Because of the severity of her disease, along with the onset of complications like arthritis, Sue has to visit hospital once every eight weeks to receive a drug infusion that lasts four to five hours. While she initially persevered with work following her diagnosis, Sue has since had to give up her career as an early childhood educator – a role she describes as “incalculably rewarding”.

Although only 50 years old, Sue has found herself having to think about her goals, wishes and preferences for future healthcare and end-of-life matters at a much younger age than most, because of her chronic illness. She describes this task as difficult but essential to her peace of mind: “Planning to die is incredibly challenging. Even planning to be incapacitated is really hard. It’s not something you willingly do.

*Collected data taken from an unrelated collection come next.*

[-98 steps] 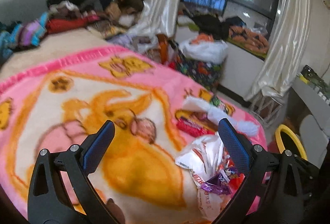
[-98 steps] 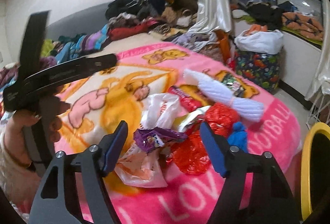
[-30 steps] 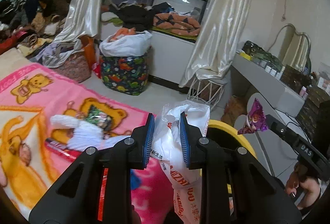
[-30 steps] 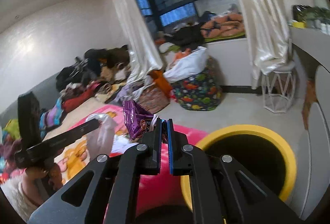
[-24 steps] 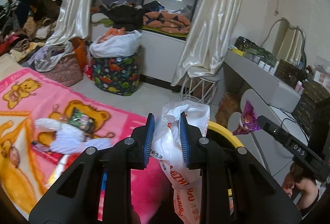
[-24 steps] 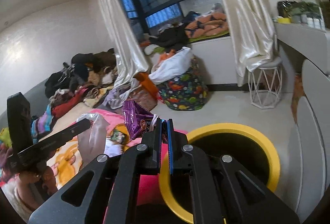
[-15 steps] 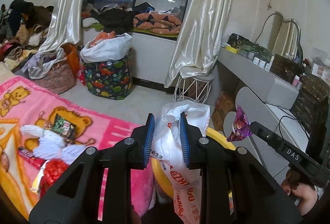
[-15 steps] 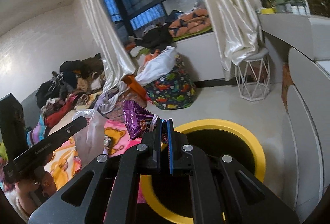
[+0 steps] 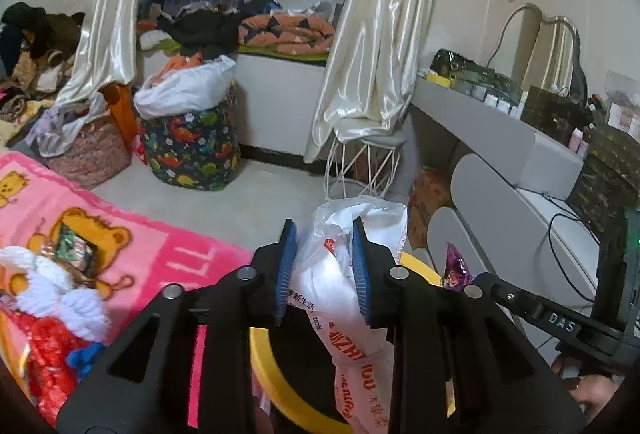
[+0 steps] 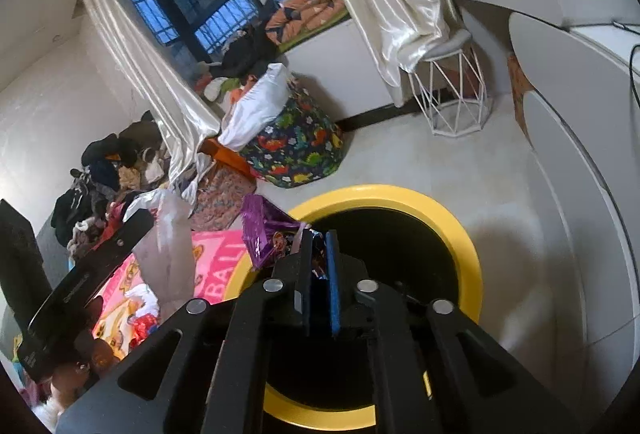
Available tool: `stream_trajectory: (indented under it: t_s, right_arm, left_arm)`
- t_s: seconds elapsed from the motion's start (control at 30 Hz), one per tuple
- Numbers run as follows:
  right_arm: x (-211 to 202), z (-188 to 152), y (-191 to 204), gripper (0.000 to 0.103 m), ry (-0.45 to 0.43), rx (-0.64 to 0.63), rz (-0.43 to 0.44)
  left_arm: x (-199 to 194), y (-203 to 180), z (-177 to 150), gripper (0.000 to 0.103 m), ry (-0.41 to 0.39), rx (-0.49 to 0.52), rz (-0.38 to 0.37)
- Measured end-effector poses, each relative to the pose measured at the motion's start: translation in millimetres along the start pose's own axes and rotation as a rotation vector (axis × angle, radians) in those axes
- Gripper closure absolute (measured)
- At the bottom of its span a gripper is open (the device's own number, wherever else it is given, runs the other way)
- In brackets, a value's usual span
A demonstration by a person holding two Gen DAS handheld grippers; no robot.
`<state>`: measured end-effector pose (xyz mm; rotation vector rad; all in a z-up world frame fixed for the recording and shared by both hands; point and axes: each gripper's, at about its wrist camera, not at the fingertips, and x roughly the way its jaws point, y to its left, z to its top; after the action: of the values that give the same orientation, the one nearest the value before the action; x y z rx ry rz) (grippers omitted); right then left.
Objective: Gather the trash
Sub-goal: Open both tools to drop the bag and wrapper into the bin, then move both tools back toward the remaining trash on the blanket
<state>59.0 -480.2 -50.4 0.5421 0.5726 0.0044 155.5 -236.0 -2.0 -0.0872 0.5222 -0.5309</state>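
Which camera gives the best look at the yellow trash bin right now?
The right wrist view: nearly the whole yellow trash bin rim and its dark opening show, just below the right gripper clamping the purple wrapper. The left wrist view shows only rim slivers behind the left gripper and white plastic bag.

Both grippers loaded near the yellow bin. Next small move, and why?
Probably open the right gripper: it pinches the purple wrapper right over the dark mouth of the yellow bin, so it should drop in. The left gripper holds the white plastic bag above the rim; release it next.
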Motion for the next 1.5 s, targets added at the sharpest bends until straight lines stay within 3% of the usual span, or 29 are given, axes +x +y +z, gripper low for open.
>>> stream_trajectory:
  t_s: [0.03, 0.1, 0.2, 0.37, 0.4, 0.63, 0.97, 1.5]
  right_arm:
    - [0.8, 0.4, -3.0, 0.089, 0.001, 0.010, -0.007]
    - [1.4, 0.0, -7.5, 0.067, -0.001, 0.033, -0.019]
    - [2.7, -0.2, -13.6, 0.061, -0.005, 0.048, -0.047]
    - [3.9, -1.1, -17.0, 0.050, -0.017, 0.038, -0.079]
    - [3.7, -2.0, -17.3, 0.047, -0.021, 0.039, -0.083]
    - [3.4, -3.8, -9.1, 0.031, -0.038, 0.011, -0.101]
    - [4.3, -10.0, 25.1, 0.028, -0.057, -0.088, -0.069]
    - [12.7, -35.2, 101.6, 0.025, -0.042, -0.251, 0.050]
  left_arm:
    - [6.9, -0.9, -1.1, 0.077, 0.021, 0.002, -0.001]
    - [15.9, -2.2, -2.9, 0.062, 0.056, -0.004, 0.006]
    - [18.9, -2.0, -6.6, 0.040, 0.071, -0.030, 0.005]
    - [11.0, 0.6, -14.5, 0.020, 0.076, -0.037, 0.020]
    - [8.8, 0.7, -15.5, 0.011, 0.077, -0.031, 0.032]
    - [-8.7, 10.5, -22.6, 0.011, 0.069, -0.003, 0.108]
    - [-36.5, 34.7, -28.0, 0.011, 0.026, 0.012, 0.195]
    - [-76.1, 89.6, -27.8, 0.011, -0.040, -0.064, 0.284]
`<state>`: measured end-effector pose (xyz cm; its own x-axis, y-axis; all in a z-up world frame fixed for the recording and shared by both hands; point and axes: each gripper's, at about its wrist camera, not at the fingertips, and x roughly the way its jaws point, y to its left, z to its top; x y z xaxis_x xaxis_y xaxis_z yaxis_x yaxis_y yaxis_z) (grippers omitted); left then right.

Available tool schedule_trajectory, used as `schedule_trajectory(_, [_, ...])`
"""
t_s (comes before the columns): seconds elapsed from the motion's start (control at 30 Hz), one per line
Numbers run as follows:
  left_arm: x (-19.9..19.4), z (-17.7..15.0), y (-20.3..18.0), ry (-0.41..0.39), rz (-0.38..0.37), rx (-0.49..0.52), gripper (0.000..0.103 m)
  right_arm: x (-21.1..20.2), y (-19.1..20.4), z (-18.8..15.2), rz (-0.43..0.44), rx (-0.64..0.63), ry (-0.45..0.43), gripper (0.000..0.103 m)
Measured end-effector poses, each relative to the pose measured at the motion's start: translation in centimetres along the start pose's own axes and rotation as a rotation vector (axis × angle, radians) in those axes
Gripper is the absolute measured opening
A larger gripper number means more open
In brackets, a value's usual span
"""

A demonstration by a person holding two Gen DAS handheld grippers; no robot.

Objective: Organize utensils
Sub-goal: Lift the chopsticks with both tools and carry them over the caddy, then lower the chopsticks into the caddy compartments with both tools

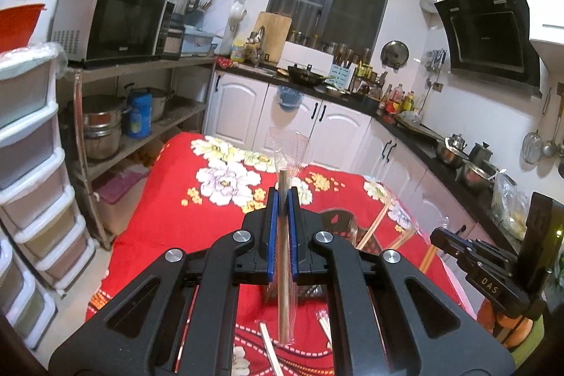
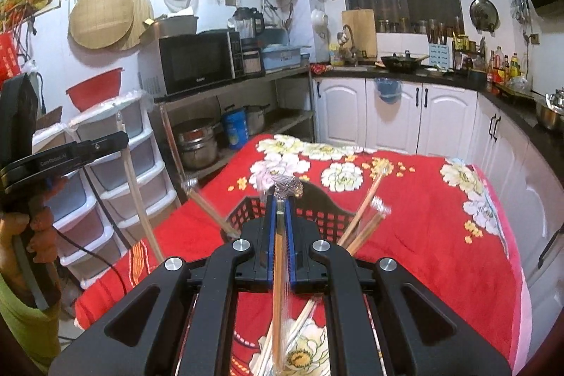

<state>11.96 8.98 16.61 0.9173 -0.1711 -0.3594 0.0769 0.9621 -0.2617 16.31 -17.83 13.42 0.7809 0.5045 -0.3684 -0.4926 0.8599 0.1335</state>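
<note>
My left gripper (image 1: 282, 194) is shut on a pair of wooden chopsticks in a clear plastic sleeve (image 1: 283, 178), held upright above the red flowered cloth; the sleeve's empty top stands above the blue pads. My right gripper (image 2: 281, 199) is shut on another sleeved pair of chopsticks (image 2: 280, 256), its crumpled sleeve end poking out past the tips. Behind it sits a dark plastic basket (image 2: 317, 210) with several sleeved chopsticks (image 2: 363, 221) leaning in it. The left view shows the same basket (image 1: 338, 217) partly hidden behind my gripper. More chopsticks (image 2: 303, 316) lie on the cloth below.
The table wears a red flowered cloth (image 2: 423, 235). White plastic drawers (image 1: 31, 164) stand at the left, with a metal shelf holding a microwave (image 1: 116, 23) and pots. White cabinets and a cluttered dark counter (image 1: 405, 129) run along the back and right. The other hand-held gripper (image 1: 493, 273) is at the right edge.
</note>
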Motion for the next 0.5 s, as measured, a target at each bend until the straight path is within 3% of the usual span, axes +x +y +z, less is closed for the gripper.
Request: schedule_trajectory(0.5, [2.7, 2.9, -1.5, -0.029, -0.003, 0.013, 0.001, -0.3, -0.8, 4.9, -0.022, 0.008, -0.112, 0.005])
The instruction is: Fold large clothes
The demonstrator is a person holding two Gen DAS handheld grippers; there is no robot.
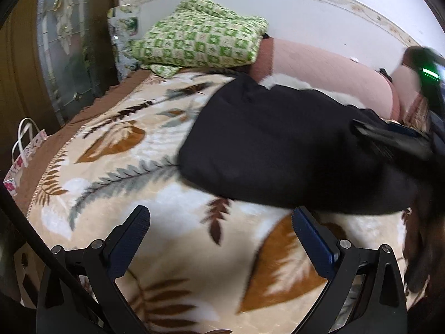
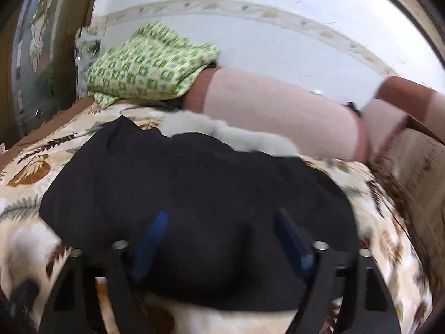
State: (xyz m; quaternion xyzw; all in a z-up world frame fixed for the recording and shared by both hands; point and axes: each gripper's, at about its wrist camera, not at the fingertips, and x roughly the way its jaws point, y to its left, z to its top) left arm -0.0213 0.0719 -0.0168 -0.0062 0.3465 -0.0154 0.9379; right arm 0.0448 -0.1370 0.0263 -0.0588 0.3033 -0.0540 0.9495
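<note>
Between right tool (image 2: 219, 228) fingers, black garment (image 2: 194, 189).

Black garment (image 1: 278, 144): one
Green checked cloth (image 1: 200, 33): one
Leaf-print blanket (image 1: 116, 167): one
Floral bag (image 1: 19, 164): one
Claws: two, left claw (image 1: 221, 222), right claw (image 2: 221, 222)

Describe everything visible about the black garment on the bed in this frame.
The black garment is a large, matte, plain dark piece with a white furry trim along its far edge. It lies bundled, apparently folded, on the leaf-patterned blanket, near the pink bolster. The right gripper hangs open over its near part; whether it touches is unclear. The left gripper is open beside it, over the blanket.
</note>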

It’s easier to put those thoughts off, rather than attempt to think about what you want.”

Nevertheless, Sue has faced this challenge head-on because she believes advance care planning is critical for ensuring that her values will be upheld throughout her future care. “No matter how difficult it is, I know it’s really important to have the conversation. From my diagnosis onwards, I’ve had open and frank discussions with my family about what my illness means for my health care down the track. I’ve told them that if I physically can’t care for myself, I don’t want to endure life-prolonging medical treatments. I just want palliative care. Those are my wishes.”

For Sue, the process of thinking about advance care planning is ongoing and she has expressed her wishes to her family on many occasions. Her husband and two daughters, who are aged 18 and 22, are very open and supportive of these conversations, says Sue. “As a family, we have had lots of discussion around what will happen towards the end of my life, and what my preferences are. My family is fully aware of what I want and respect the decisions I have made.”

Although Sue had already begun thinking about end-of-life matters and started the conversation with her family, she says she was also encouraged to address these issues by her general practitioner (GP). “My GP raised the subject of advance care planning with me. It’s not something we’ve had detailed discussions about, but he knows my general preferences.”

While she has not resisted discussing this topic with her family, and even some friends, Sue has not yet formalised her wishes in an advance care directive, nor has she informally documented her preferences in writing. Sue says that it has been difficult to prepare a formal, written document without proper guidance, which has been a barrier to putting something in place.

Sue believes that having an advance care directive is beneficial for both her and her family. “Discussing my values openly means that people have clarity about my wishes. If I’m unable to speak for myself, I know my preferences will be respected. It also makes things easier for my family because it prepares them for making these decisions for me. When the time comes, they don’t have to think about what to do or worry about their decisions being right or wrong.”

And while thinking about end of-life matters can be hard, Sue encourages others to consider and discuss their personal preferences for care with loved ones. “Advance care planning is not an easy thing. It’s really difficult and challenging – these are things we don’t willingly want to talk about. But it’s a valuable conversation to have. It needs to be done to give people relief when their loved one’s health deteriorates. It’s not always easy, but it should be done.”

* Names and personal details have been changed for privacy reasons.